◆ Try it:
Show every line below where "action" appears.
----------
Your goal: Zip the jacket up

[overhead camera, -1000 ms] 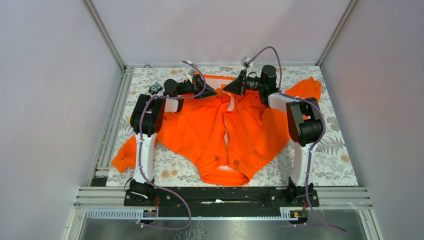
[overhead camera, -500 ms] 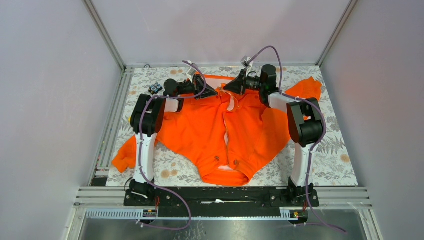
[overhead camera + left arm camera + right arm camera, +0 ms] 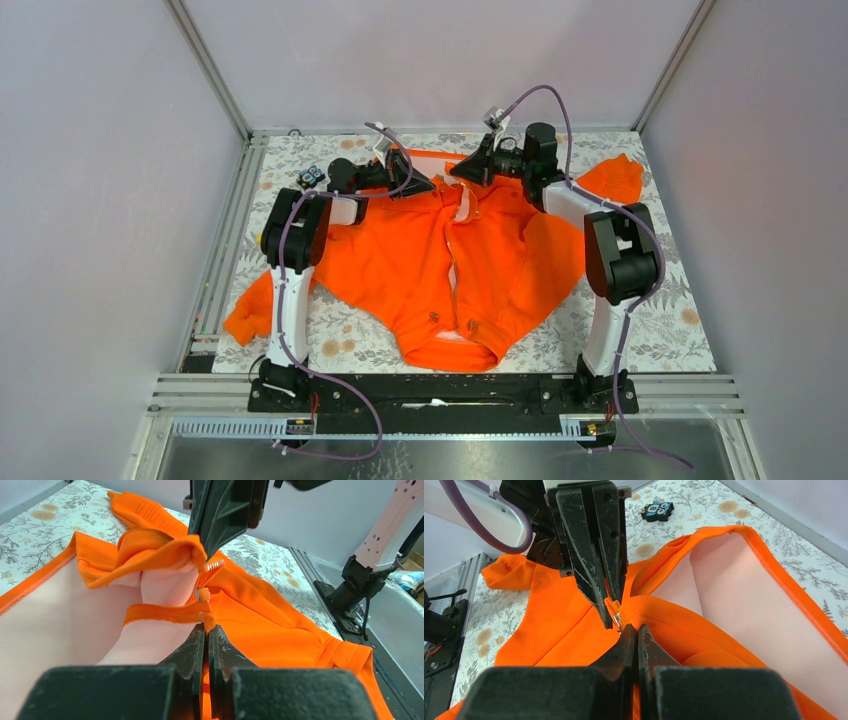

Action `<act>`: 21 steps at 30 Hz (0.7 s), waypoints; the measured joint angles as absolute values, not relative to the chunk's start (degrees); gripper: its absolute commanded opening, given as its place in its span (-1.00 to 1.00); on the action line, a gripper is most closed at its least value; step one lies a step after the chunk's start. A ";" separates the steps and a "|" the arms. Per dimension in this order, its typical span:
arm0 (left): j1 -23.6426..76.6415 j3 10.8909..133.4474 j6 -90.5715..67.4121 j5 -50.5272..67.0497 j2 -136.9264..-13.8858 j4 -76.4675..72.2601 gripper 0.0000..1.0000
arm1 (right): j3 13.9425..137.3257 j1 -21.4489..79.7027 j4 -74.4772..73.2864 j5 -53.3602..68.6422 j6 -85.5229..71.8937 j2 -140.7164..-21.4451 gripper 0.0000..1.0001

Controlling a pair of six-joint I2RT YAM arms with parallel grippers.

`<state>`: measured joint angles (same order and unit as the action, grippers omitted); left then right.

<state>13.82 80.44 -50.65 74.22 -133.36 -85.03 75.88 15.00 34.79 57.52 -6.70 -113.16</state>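
Observation:
The orange jacket [image 3: 420,270] lies flat on the table, its front open down the middle, pale lining showing at the far hem. My left gripper [image 3: 430,186] is shut on the orange zipper tape end [image 3: 209,621] of one front edge. My right gripper [image 3: 452,176] is shut on the other front edge [image 3: 644,612], its tips facing the left one's and almost touching them. The small metal zipper slider [image 3: 202,595] sits between the two grippers; it also shows in the right wrist view [image 3: 618,625]. The jacket hem is lifted a little there.
A small black toy with blue eyes [image 3: 313,177] lies on the floral table cover [image 3: 660,330] at the far left. One sleeve [image 3: 250,315] hangs toward the near left, the other sleeve [image 3: 612,177] lies at the far right. Metal frame rails border the table.
My right arm has shifted: its elbow moved right and nearer, and its gripper moved slightly away and up with the fabric. The left arm is still.

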 measured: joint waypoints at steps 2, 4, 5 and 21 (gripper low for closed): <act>13.85 79.61 -48.88 73.97 -133.36 -85.19 -1.00 | 75.88 15.03 31.83 56.55 -4.29 -111.87 -1.00; 13.87 78.70 -46.63 73.97 -133.36 -84.88 -1.00 | 75.94 15.03 27.20 55.61 0.05 -110.52 -1.00; 13.91 78.46 -45.25 74.02 -133.36 -84.38 -1.00 | 76.38 15.07 23.29 54.87 3.27 -110.02 -1.00; 16.01 75.26 -34.22 73.56 -133.36 -85.36 -1.00 | 79.18 16.97 9.43 52.60 18.98 -110.08 -1.00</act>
<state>16.01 75.26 -34.22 73.56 -133.36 -85.36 79.18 16.97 9.43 52.60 18.98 -110.08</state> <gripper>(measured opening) 0.029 0.023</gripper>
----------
◆ Expected output:
Action `<act>`: 21 steps at 30 Hz (0.7 s), waypoints; the measured joint angles as absolute values, not relative to the chunk's start (degrees); gripper: its absolute commanded opening, given as its place in its span (-1.00 to 1.00); on the action line, a gripper is most closed at its least value; step one lies a step after the chunk's start. A ";" separates the steps and a "|" the arms. Per dimension in this order, its typical span:
`<state>`: measured joint angles (same order and unit as the action, grippers omitted); left then right.

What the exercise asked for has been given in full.